Part 2, Chapter 28 Summary

The following night is a costume ball, for which LaLa gives Evangeline a costume of the fox from “The Ballad of the Archer and the Fox.” Given the curse, the costume feels morbid, but Evangeline wears it, not wanting to hurt LaLa’s feelings. Jacks is supposed to collect her to go to the ball, and when he doesn’t show, Evangeline goes to his room, finding the door cracked open and Jacks standing with one hand “clenched into a white-knuckled fist” (222).

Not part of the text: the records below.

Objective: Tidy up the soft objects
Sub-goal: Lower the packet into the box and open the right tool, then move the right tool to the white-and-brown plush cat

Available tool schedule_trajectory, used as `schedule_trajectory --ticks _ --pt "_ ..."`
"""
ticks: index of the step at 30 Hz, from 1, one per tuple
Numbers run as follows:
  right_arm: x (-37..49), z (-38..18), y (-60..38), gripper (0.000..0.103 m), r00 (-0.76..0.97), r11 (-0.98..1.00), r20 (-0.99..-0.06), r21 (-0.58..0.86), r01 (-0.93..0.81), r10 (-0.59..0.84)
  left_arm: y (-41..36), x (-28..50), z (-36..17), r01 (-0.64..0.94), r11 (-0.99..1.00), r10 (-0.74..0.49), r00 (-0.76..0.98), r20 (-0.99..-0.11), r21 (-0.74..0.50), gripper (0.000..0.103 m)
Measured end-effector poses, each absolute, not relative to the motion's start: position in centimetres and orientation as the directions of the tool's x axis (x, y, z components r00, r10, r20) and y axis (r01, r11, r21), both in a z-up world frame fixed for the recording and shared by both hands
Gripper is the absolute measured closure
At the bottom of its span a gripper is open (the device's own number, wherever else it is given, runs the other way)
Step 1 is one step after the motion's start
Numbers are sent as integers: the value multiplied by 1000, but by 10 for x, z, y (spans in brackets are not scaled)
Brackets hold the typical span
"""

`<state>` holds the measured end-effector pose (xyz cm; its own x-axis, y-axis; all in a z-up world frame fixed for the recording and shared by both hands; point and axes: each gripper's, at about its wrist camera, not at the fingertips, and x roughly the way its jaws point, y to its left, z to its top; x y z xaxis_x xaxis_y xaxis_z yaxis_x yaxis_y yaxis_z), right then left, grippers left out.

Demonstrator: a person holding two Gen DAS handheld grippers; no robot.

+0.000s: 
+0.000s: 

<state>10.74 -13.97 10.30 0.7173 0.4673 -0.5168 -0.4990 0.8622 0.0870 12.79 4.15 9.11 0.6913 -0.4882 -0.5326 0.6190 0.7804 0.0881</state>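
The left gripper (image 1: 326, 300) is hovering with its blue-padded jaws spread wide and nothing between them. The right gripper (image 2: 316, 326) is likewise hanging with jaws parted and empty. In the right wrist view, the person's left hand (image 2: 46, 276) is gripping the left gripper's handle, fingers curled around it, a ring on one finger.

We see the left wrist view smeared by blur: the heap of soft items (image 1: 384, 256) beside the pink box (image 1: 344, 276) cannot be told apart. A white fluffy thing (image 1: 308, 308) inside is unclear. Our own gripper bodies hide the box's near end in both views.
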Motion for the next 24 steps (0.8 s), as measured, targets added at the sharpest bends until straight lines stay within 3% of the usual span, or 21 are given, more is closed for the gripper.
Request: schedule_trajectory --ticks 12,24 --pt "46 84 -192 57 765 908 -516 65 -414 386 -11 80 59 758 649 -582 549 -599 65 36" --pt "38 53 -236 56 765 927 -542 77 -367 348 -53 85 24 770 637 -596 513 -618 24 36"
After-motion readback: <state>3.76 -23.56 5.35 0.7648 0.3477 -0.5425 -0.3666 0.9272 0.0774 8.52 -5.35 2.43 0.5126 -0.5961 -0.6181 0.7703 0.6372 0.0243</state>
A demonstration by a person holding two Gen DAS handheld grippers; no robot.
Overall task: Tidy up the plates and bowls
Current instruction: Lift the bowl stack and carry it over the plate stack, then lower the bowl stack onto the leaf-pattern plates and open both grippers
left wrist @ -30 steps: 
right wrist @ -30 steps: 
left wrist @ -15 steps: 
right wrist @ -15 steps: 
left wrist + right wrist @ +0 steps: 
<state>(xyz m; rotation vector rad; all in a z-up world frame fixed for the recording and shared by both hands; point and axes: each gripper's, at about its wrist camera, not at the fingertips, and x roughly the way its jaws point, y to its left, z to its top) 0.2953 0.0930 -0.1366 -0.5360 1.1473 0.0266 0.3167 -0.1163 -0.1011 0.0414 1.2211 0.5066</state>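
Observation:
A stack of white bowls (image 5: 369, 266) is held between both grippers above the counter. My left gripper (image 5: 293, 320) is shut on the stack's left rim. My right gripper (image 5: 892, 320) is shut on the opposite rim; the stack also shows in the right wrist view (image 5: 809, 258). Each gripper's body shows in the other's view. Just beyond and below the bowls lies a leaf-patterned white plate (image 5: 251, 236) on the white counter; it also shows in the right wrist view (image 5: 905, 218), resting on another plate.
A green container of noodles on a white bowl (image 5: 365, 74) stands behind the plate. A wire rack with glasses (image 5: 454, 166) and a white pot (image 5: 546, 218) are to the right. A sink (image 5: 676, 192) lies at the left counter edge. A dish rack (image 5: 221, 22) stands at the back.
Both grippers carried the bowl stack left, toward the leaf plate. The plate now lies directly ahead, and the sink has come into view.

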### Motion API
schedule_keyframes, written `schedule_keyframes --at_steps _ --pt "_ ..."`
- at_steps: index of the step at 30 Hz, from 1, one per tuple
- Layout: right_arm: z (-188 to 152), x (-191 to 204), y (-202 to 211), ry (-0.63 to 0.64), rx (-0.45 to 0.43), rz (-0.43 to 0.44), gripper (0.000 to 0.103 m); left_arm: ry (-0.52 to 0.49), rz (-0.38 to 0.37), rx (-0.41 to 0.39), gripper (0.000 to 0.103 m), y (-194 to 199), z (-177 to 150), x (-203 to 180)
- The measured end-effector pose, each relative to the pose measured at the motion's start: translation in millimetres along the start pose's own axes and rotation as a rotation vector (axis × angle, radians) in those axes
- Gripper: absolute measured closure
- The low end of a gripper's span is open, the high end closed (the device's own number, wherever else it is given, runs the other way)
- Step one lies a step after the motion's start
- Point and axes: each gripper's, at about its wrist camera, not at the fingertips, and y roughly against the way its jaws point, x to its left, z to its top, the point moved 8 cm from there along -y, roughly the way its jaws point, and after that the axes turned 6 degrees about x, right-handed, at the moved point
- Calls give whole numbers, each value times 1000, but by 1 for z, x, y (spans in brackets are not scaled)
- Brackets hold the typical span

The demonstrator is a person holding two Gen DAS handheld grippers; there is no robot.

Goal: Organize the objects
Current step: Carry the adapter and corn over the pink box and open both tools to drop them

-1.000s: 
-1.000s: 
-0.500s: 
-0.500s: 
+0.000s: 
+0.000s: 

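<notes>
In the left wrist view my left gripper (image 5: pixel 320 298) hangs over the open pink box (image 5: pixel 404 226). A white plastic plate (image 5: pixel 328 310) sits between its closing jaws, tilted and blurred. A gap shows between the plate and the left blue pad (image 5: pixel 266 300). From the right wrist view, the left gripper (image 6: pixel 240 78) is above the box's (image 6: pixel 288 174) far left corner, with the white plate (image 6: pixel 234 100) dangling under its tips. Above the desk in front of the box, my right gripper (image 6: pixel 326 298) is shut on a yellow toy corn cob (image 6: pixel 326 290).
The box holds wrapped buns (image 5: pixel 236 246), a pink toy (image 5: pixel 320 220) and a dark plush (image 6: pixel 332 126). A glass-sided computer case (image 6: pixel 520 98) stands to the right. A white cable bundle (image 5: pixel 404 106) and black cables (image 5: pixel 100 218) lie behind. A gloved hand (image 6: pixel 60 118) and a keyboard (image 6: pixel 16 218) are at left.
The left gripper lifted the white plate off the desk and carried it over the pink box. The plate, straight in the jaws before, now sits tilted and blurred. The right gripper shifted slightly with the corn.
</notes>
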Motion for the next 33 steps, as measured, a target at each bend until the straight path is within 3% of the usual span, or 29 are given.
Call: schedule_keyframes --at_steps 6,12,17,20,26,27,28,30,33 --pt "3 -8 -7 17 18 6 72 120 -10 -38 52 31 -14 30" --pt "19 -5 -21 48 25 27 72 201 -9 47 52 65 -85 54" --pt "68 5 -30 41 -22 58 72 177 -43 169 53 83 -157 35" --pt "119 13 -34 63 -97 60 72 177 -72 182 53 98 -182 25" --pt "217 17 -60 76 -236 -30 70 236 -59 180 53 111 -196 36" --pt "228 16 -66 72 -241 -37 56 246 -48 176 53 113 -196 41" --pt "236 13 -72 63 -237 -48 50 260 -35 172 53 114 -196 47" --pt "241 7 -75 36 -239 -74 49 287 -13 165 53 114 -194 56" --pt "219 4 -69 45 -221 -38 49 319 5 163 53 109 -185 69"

Part 2, Chapter 29 Summary

LaLa is in Jacks’s room, and she reveals that it’s common knowledge that Evangeline is at Slaughterwood Manor and that Tiberius has escaped from prison. Jacks wryly asks whose fault these things are, and in a hard voice, LaLa says, “I did what I had to do” (224). Strange coincidences and LaLa’s odd behavior crash together in Evangeline’s mind, making her wonder if LaLa cast the curse on her and Apollo. LaLa tells Jacks to protect Evangeline but not to kill her with a kiss since it seems that he wants to kiss her. Jacks shrugs off the warning, saying all he wants from Evangeline is the arch opened, and Evangeline flees, feeling hurt and confused by the conversation.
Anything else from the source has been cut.